(Provided data):

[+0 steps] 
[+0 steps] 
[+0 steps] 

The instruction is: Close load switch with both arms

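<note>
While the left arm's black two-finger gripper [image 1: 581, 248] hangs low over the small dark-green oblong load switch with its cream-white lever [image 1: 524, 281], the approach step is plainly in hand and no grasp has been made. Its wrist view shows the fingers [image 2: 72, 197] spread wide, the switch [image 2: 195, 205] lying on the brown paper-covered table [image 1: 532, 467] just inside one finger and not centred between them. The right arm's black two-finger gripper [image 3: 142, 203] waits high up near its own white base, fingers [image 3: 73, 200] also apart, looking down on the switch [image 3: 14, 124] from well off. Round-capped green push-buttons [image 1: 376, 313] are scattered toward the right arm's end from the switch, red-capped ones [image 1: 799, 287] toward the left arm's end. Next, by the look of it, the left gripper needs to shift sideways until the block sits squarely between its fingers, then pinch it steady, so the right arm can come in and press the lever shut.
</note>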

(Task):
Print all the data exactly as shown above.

(Task solution):
[+0 steps] 
[+0 steps] 
[+0 steps] 

The instruction is: Close load switch with both arms

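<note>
While the left arm's black two-finger gripper [image 1: 581, 248] hangs low over the small dark-green oblong load switch with its cream-white lever [image 1: 524, 281], the approach step is plainly in hand and no grasp has been made. Its wrist view shows the fingers [image 2: 72, 197] spread wide, the switch [image 2: 195, 205] lying on the brown paper-covered table [image 1: 532, 467] just inside one finger and not centred between them. The right arm's black two-finger gripper [image 3: 142, 203] waits high up near its own white base, fingers [image 3: 73, 200] also apart, looking down on the switch [image 3: 14, 124] from well off. Round-capped green push-buttons [image 1: 376, 313] are scattered toward the right arm's end from the switch, red-capped ones [image 1: 799, 287] toward the left arm's end. Next, by the look of it, the left gripper needs to shift sideways until the block sits squarely between its fingers, then pinch it steady, so the right arm can come in and press the lever shut.
</note>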

The answer has been fully stated.